1 Institute of Anaesthesiological Pathophysiology and Process Engineering, University Medical School, Ulm, Germany.
2 Section of Anesthesia, Analgesia, Perioperative, and Intensive Care, Department of Medical, Oral, and Biotechnological Sciences, School of Medicine and Health Sciences, "SS. Annunziata" Hospital, "Gabriele d'Annunzio" University of Chieti-Pescara, Chieti, Italy; and.
Am J Respir Crit Care Med. 2017 Oct 15;196(8):964-984. doi: 10.1164/rccm.201610-2156SO.

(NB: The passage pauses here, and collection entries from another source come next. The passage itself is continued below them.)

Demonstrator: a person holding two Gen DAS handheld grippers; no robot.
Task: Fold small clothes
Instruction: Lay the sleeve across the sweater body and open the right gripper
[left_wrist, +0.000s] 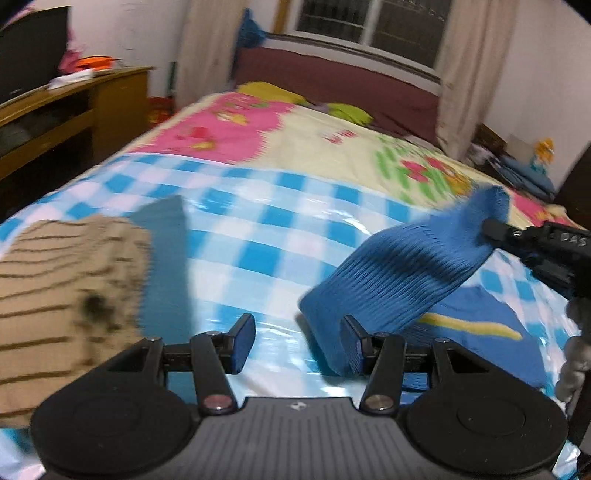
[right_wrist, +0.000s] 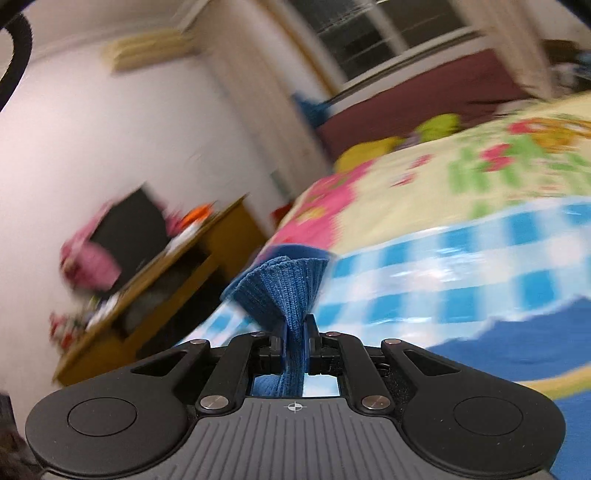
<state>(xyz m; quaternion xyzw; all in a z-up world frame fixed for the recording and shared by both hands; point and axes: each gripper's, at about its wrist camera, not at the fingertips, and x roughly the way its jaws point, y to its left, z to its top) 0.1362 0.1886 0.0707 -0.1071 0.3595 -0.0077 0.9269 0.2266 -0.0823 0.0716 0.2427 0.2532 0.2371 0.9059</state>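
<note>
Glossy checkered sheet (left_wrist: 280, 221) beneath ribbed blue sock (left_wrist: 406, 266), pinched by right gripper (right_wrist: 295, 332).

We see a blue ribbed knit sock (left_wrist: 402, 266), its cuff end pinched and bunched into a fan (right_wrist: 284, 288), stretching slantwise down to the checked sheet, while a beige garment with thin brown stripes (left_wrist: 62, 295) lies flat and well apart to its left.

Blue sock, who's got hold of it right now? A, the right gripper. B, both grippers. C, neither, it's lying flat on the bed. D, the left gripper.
A: the right gripper is shut on the blue sock, while the left gripper is open and empty.
</note>
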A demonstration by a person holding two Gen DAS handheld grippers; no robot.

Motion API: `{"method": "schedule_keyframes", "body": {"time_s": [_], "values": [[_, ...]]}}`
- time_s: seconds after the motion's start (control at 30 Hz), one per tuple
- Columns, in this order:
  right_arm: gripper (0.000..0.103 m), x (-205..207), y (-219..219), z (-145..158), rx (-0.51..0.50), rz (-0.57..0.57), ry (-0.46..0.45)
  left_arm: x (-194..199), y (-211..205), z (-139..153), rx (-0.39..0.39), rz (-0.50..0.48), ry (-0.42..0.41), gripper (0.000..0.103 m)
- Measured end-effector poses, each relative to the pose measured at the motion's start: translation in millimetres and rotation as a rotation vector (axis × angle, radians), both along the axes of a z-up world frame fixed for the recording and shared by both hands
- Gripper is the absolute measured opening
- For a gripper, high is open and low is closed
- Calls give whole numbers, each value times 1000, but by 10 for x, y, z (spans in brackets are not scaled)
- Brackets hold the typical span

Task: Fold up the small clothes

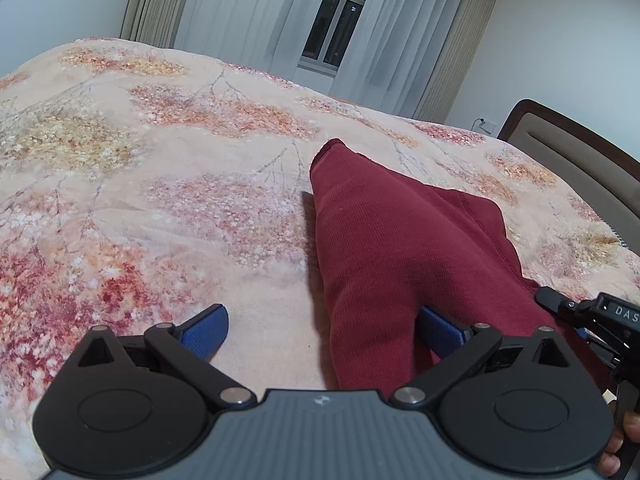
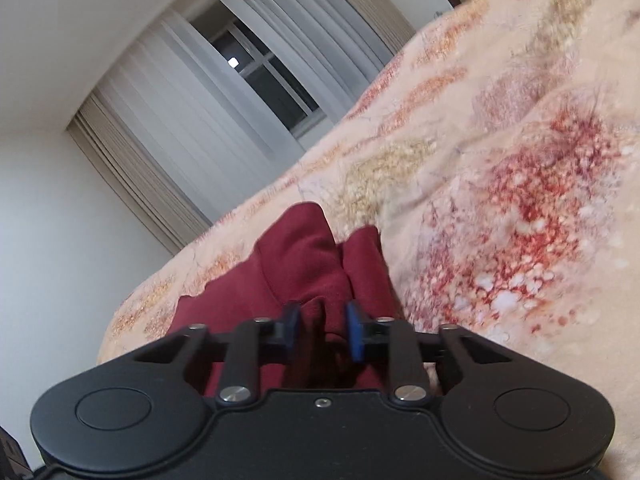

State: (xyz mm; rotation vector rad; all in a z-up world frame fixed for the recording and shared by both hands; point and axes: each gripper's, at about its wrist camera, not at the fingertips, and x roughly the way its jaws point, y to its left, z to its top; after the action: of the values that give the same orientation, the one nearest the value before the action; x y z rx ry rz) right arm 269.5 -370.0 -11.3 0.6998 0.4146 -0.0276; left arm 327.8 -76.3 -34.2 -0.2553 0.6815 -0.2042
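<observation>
A dark red knit garment [image 1: 400,248] lies on the floral bedspread [image 1: 160,200], stretched away from me with a narrow end pointing far. My left gripper [image 1: 322,314] is open wide just above the bed; the garment's near part runs between its blue pads, against the right pad [image 1: 440,330], and the left pad touches nothing. The right gripper [image 1: 592,320] shows at the right edge, at the garment's side. In the right wrist view, my right gripper [image 2: 322,320] has its pads close together with a bunched fold of the red garment [image 2: 304,256] pinched between them.
The bedspread [image 2: 500,160] fills most of both views. A padded headboard [image 1: 580,160] rises at the right. A curtained window [image 1: 340,28] and white walls stand beyond the bed's far edge. Fingers of a hand [image 1: 624,440] show at the lower right.
</observation>
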Motion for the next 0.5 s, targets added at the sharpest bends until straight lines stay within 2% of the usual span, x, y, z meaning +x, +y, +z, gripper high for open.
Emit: {"method": "schedule_keyframes", "body": {"time_s": [0.13,0.33,0.5], "values": [[16,-217,46,57,-76,-48,-56,2,0,37,-15,-13,-1,103],[16,-278,48,-111,-94,-62,-3,21,-1,38,-42,-12,-9,103],[18,-264,96,-151,-121,-66,2,11,42,88,-102,-34,-48,103]]}}
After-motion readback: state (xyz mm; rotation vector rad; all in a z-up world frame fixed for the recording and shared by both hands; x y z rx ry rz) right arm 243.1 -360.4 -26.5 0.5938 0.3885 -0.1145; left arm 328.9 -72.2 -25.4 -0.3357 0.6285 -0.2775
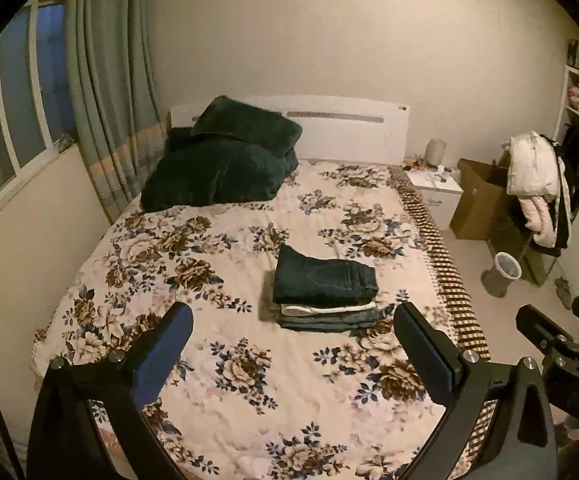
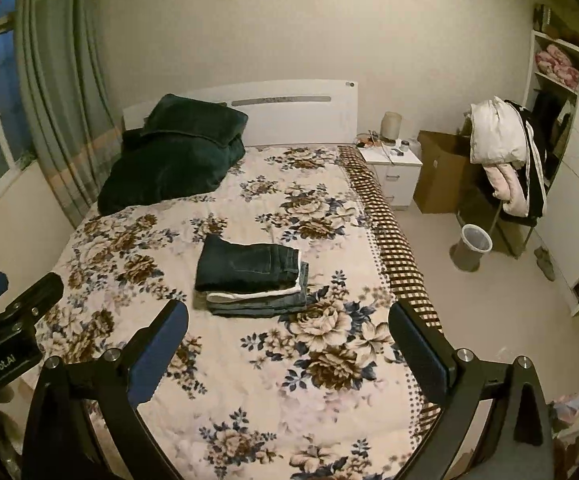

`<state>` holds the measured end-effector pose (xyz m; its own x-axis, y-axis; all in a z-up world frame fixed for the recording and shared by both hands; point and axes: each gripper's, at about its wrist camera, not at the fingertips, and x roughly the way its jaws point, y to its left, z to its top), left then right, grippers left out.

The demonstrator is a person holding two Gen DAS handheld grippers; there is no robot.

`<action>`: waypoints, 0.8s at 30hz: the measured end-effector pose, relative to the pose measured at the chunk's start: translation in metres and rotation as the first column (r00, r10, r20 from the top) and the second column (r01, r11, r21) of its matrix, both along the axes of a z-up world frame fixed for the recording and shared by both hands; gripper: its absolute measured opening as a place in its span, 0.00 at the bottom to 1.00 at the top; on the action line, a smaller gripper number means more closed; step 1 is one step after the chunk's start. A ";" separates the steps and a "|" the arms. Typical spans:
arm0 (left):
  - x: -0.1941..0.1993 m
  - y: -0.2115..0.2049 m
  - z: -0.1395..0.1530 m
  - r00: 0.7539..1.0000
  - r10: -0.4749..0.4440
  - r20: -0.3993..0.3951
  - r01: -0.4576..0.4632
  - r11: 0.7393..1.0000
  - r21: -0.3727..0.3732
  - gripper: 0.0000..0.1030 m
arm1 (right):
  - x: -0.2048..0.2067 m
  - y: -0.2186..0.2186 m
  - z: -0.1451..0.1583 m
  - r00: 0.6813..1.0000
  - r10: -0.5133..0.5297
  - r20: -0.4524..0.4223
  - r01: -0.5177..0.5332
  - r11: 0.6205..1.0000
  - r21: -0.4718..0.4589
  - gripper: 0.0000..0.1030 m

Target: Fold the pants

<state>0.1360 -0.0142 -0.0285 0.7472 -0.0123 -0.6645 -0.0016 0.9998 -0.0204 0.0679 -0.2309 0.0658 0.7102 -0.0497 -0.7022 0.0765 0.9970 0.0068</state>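
Observation:
A stack of folded pants [image 1: 325, 292] lies on the floral bedspread [image 1: 229, 360] near the bed's middle, dark jeans on top, a white pair and a blue pair under them. It also shows in the right wrist view [image 2: 251, 276]. My left gripper [image 1: 293, 322] is open and empty, held above the bed in front of the stack, apart from it. My right gripper [image 2: 289, 320] is open and empty too, beside the left one, which shows at the left edge [image 2: 5, 320].
A dark green blanket [image 1: 225, 160] is heaped at the headboard. A window and curtain [image 1: 101, 80] are on the left. On the right stand a white nightstand [image 2: 393, 168], a cardboard box [image 2: 437, 172], a chair with clothes [image 2: 505, 152], a bin [image 2: 473, 246] and shelves [image 2: 557, 64].

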 end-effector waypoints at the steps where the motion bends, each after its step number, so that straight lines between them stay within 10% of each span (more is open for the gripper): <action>1: 0.006 -0.001 -0.004 1.000 0.005 0.005 -0.005 1.000 0.006 1.00 | 0.007 -0.001 -0.004 1.000 -0.003 0.002 0.003 1.000 -0.005 0.99; 24: 0.092 -0.009 -0.061 0.995 0.020 -0.102 -0.014 0.998 0.061 1.00 | 0.143 0.004 -0.096 0.993 -0.018 -0.115 0.015 1.000 -0.026 0.99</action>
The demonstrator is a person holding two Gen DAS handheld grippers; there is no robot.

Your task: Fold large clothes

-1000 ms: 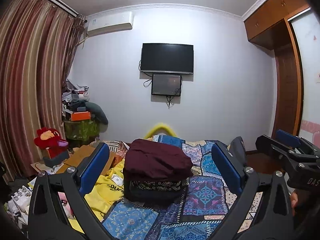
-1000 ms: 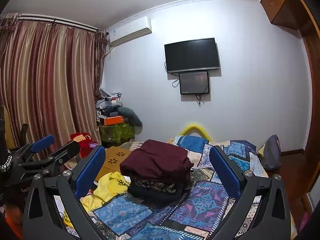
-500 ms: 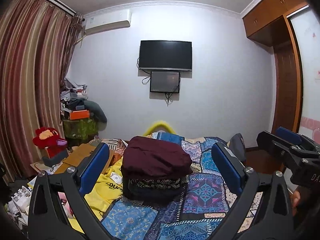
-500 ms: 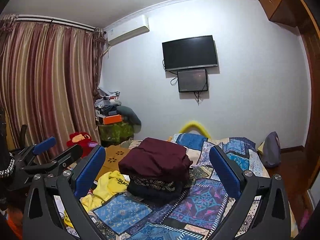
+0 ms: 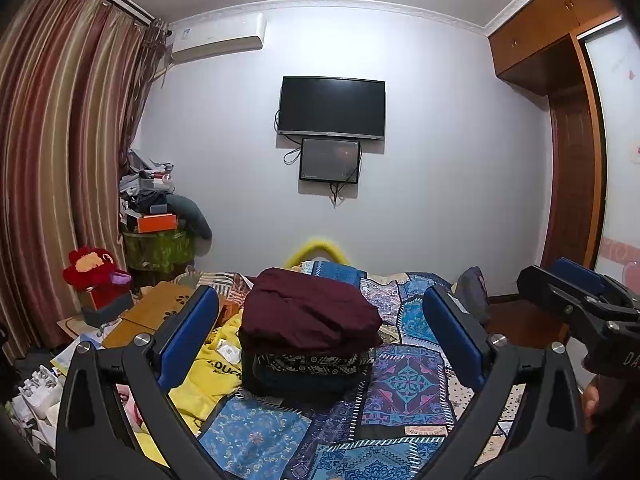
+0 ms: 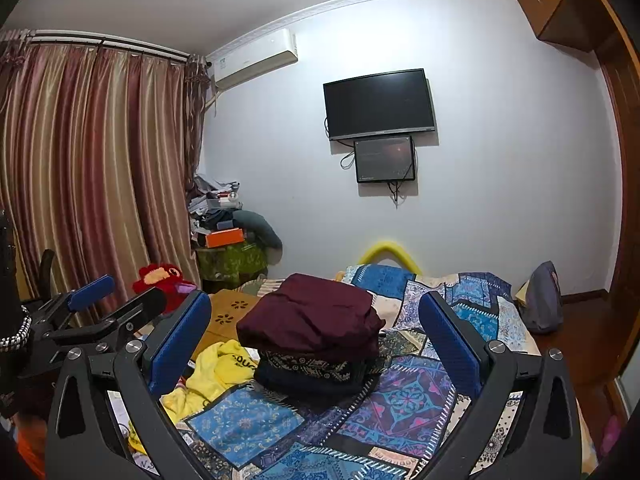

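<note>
On the bed, a stack of folded clothes (image 5: 310, 342) sits on the blue patchwork quilt (image 5: 404, 384): a maroon garment (image 5: 312, 312) on top, a black-and-white patterned piece (image 5: 312, 363) under it, and a dark layer at the bottom, so three layers can be counted. Just left of the stack lies one crumpled yellow T-shirt (image 5: 208, 376) with dark lettering, unfolded and touching the stack's lower edge. The left gripper (image 5: 320, 344) is spread wide with nothing between its two blue pads, and the stack appears framed in the gap, well beyond the fingertips. The right gripper (image 6: 316, 340) is equally wide and empty, and frames the same stack from a little further right. In each wrist view the other gripper shows at the edge of the frame. In the far corner, beside the striped curtains (image 6: 92, 184), a green patterned bin (image 6: 232, 266) carries a heap on top: one orange box (image 6: 225, 237), a grey bundle and assorted papers and boxes too jumbled to count. One red plush toy (image 6: 162, 280) sits near it, by a brown perforated board (image 6: 230, 314). Two dark screens hang on the wall, a large television (image 5: 332, 107) with a smaller monitor (image 5: 330, 160) directly below, and one air conditioner (image 5: 218, 38) is mounted near the ceiling. A grey bag (image 6: 540, 304) rests at the bed's right edge.
</note>
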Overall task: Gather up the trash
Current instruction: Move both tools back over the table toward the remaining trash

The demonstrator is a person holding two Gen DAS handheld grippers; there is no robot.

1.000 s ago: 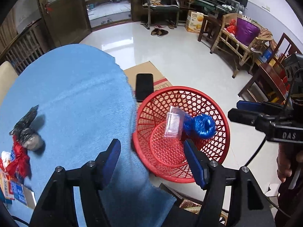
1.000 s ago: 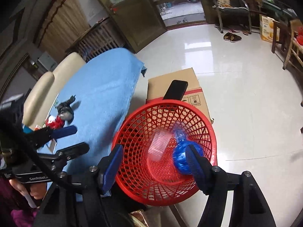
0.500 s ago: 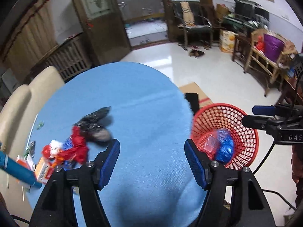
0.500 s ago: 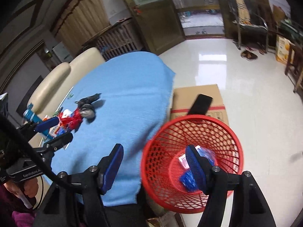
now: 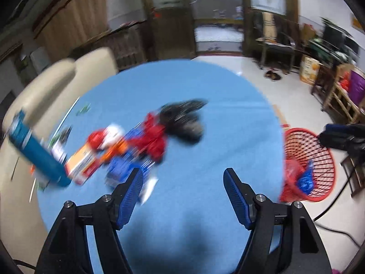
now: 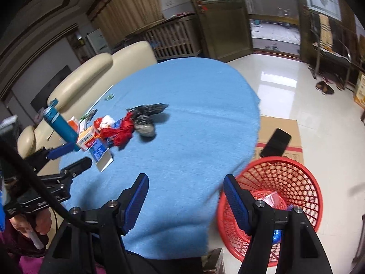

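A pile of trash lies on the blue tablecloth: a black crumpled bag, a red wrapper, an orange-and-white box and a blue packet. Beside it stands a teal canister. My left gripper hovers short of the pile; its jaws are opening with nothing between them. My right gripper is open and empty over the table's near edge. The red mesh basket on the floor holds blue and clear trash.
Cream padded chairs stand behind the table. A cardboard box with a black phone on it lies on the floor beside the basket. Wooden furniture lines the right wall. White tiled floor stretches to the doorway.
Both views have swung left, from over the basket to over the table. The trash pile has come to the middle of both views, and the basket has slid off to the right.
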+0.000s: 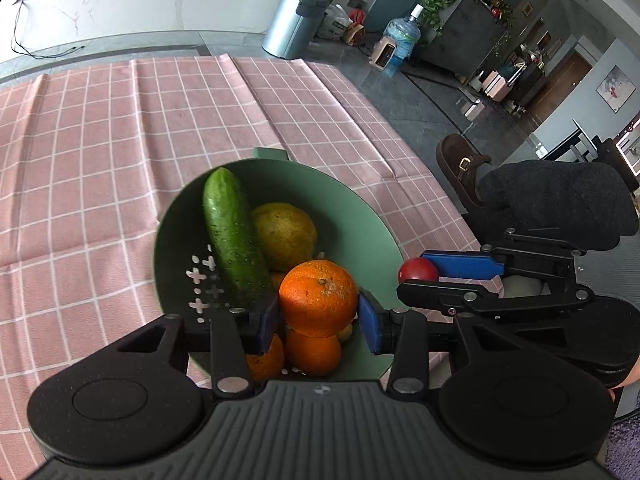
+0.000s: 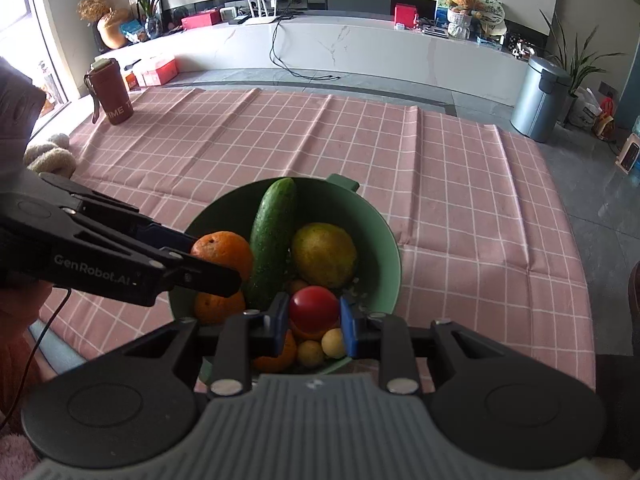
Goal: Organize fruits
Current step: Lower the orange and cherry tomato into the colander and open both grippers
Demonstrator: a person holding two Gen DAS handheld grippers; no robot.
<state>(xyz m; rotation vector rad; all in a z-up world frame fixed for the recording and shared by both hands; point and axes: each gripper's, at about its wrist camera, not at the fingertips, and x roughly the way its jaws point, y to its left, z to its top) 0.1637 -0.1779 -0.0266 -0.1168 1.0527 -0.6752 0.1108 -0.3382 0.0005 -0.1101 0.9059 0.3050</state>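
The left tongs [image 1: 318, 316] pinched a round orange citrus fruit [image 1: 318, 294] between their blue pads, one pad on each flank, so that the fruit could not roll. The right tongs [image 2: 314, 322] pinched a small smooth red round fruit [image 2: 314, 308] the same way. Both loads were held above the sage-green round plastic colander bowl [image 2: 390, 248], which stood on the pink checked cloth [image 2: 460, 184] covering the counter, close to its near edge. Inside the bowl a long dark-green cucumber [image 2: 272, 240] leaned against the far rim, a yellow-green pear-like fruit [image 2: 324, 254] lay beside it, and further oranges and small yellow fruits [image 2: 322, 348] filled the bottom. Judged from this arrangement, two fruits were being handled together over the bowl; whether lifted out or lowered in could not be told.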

Acute respiratory distress syndrome (ARDS) is characterized by severe impairment of gas exchange. Hypoxemia is mainly due to intrapulmonary shunt, whereas increased alveolar dead space explains the alteration of CO clearance. Assessment of the severity of gas exchange impairment is a requisite for the characterization of the syndrome and the evaluation of its severity. Confounding factors linked to hemodynamic status can greatly influence the relationship between the severity of lung injury and the degree of hypoxemia and/or the effects of ventilator settings on gas exchange. Apart from situations of rescue treatment, targeting optimal gas exchange in ARDS has become less of a priority compared with prevention of injury. A complex question for clinicians is to understand when improvement in oxygenation and alveolar ventilation is related to a lower degree or risk of injury for the lungs. In this regard, a full understanding of gas exchange mechanism in ARDS is imperative for individualized symptomatic support of patients with ARDS.
急性呼吸窘迫综合征(ARDS)的特征是严重的气体交换受损。低氧血症主要是由于肺内分流,而增加的肺泡死腔解释了 CO 清除率的改变。评估气体交换受损的严重程度是对该综合征进行特征描述和评估其严重程度的必要条件。与血流动力学状态相关的混杂因素会极大地影响肺损伤的严重程度与低氧血症的程度和/或通气机设置对气体交换的影响之间的关系。除了抢救治疗的情况外,与预防损伤相比,ARDS 患者的目标是优化气体交换的情况已变得不那么重要。临床医生面临的一个复杂问题是,要了解当氧合和肺泡通气改善与肺损伤的程度或风险降低相关时,应如何处理。在这方面,充分了解 ARDS 中的气体交换机制对于 ARDS 患者的个体化症状支持至关重要。